» Task details
Would you return the lines that run from the start of the data below to the line with "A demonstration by", both included, exactly as written and without pictures?

» Supplied data
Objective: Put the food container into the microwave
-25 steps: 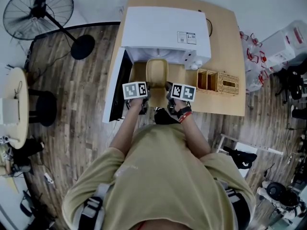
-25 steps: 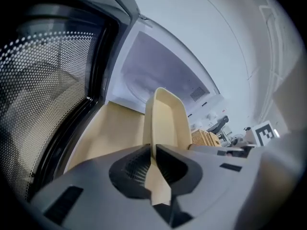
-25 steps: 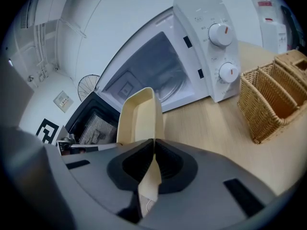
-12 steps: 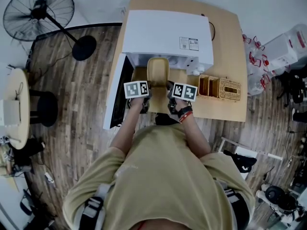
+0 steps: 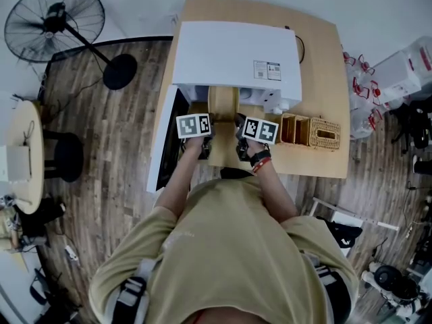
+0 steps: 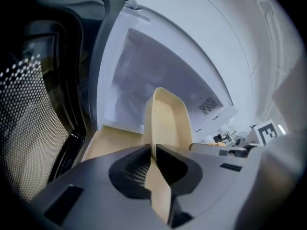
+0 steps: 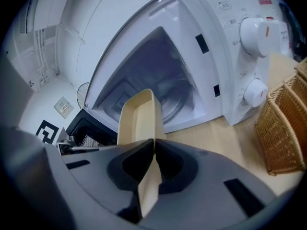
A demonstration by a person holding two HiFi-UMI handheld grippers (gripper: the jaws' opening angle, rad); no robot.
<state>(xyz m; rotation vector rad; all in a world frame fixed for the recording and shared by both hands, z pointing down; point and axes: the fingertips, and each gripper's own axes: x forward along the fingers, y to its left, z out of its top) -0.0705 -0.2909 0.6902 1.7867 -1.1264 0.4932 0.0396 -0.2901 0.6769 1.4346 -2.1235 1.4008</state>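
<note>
The beige food container (image 5: pixel 223 113) is held level between my two grippers, its far end inside the mouth of the white microwave (image 5: pixel 233 56). My left gripper (image 5: pixel 205 132) is shut on the container's left rim (image 6: pixel 154 128). My right gripper (image 5: pixel 237 133) is shut on the right rim (image 7: pixel 152 123). In both gripper views the container (image 7: pixel 136 116) points into the microwave's open cavity (image 6: pixel 144 75). The microwave door (image 5: pixel 165 137) stands open to the left.
The microwave sits on a wooden table (image 5: pixel 317 66). Two wicker baskets (image 5: pixel 314 132) stand to its right, near the control knobs (image 7: pixel 256 32). A floor fan (image 5: pixel 57 19) and a round stool (image 5: pixel 64 155) stand on the wooden floor at left.
Both grippers have carried the container forward, so more of it now lies under the microwave's top edge. The grip on each rim is unchanged.
</note>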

» Solution for this problem
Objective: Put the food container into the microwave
-25 steps: 
-25 steps: 
-25 steps: 
-12 steps: 
+0 steps: 
+0 steps: 
+0 steps: 
A demonstration by a person holding two HiFi-UMI handheld grippers (gripper: the jaws' opening angle, rad); no robot.

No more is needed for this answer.